1) Failure to take into account exponential user adoption in an otherwise uncapitalized market.
2) Failure to take into account unforeseen news, for better or worse.
3) Failure to take into account foreseen news, such as new exchanges opening, and capital investment pouring in.
4) Failure to take into account unforeseen BTC development timelines, such as sidechains.
5) Ultimately not being able to see the forest for the trees.

The "rules" that Dan keeps bringing up doesn't work in the face of sudden developing news. Will we be talking about "corrections", "a, b, and c" when Second Market opens to the greater public? I think not. Will we be talking about "regression" and "downtrend" when sidechains crushes the altcoin market?

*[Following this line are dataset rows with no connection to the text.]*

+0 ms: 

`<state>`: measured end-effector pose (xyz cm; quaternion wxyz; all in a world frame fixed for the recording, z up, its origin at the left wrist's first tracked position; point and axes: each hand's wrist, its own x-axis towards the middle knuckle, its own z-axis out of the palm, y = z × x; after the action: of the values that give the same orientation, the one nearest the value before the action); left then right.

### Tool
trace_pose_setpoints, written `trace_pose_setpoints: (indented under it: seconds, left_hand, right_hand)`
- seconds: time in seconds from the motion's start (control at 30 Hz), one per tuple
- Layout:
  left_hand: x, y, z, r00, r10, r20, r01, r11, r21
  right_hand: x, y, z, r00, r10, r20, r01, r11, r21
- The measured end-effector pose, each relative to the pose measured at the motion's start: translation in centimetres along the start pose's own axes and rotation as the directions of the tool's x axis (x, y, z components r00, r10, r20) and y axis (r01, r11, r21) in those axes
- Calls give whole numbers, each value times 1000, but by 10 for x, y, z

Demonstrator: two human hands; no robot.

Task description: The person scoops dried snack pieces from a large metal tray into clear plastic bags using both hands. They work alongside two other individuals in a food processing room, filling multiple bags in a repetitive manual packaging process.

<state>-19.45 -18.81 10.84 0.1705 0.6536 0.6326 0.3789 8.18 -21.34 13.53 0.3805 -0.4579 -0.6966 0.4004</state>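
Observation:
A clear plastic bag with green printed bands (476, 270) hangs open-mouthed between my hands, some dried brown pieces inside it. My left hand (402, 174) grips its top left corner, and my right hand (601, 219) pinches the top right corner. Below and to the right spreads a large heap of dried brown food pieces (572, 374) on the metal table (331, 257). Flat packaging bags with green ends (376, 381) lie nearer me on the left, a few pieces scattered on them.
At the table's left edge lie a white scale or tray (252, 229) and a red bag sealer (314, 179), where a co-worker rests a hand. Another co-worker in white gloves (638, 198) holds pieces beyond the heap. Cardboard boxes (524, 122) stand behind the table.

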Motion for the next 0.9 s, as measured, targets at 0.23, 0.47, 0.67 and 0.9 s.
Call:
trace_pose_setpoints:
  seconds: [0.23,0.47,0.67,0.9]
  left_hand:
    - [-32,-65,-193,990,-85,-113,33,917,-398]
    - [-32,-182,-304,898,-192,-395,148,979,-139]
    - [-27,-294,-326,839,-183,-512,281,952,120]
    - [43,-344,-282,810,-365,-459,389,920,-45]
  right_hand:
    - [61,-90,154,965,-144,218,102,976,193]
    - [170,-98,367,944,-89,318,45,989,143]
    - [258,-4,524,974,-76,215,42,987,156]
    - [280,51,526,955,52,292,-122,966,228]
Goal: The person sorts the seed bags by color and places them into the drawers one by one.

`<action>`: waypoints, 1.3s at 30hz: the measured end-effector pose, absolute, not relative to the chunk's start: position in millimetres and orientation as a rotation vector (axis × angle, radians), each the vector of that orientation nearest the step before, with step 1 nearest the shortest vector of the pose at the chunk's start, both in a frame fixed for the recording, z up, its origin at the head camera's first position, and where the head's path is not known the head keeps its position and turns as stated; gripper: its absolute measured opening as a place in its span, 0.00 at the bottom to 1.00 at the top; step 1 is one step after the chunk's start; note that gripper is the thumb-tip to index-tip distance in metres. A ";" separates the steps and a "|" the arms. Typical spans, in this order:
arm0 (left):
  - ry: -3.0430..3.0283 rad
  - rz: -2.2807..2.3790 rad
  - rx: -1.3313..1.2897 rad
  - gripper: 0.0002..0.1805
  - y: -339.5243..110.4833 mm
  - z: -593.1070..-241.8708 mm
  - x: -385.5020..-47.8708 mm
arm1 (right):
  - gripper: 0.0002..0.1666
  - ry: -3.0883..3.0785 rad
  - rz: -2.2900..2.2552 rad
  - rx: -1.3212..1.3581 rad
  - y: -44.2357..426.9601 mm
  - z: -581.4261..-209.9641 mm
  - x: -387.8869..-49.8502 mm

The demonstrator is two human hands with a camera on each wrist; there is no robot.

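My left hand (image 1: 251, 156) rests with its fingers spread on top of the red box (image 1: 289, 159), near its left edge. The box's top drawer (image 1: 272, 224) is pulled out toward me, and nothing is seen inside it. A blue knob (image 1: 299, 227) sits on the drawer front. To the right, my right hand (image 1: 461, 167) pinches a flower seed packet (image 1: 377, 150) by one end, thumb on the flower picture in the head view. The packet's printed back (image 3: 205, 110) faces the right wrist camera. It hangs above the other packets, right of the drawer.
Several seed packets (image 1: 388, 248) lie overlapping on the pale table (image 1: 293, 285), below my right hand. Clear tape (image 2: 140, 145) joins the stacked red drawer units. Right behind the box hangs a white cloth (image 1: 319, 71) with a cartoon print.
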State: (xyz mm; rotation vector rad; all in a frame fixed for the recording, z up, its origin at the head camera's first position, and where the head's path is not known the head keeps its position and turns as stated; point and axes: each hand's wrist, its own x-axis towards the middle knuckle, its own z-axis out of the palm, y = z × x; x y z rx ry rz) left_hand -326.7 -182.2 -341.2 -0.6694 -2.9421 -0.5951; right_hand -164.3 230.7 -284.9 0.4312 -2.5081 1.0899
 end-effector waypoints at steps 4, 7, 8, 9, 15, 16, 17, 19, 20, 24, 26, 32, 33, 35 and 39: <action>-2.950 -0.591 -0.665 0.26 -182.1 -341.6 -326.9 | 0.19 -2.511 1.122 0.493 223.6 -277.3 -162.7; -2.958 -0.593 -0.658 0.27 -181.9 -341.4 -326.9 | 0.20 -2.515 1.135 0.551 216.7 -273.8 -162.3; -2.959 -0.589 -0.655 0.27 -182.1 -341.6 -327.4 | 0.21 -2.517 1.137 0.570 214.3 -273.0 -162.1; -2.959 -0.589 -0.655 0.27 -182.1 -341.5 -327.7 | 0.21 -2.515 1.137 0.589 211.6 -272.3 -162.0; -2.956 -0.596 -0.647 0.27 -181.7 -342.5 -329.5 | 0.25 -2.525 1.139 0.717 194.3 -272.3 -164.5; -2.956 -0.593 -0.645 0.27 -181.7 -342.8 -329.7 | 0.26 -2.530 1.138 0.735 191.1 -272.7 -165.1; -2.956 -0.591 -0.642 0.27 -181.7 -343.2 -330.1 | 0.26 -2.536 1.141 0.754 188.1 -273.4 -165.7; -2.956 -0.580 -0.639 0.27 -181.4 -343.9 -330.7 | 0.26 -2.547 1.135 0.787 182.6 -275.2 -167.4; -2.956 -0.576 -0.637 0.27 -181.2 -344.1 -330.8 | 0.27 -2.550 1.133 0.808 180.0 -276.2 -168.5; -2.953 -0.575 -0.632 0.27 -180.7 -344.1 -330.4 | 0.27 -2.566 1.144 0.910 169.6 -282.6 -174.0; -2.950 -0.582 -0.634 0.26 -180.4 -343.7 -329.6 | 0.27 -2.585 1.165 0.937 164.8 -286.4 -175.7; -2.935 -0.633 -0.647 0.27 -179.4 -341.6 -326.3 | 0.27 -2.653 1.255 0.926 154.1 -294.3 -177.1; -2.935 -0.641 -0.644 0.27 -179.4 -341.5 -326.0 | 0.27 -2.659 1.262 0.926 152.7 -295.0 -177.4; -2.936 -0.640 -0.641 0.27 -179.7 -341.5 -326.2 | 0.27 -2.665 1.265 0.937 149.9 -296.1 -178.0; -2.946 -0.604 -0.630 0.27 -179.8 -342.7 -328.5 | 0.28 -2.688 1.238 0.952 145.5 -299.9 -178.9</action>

No!

These guys doing TA in BTC assumes that they are still in a stock market when really, BTC is a stock, a currency, and an emerging technology that is the internet of money. The Elliott Wave analysis works only on a micro timescale, when it comes to macro timescale, these guys can't see the forest for trees!

$5000 isn't much. Think about it. All it takes is a $50 billion market cap and we know that's just 1/10th of Apple. You're going to tell me that BTC as a global currency can't even be a fraction of Apple? The guy doing the TA is too busy with his "A, B, and C" rules to see the emergent bigger picture: BTC doesn't play by the convention stock rules.

Not seeing $5000 for 3-4 years? Sure, if we assume that the bitcoin technology stays the same, the userbase stays the same, and capital not pouring in. There will be no Second Market, no Winklevoss ETF, no US exchanges opening, no sidechain, and on and on.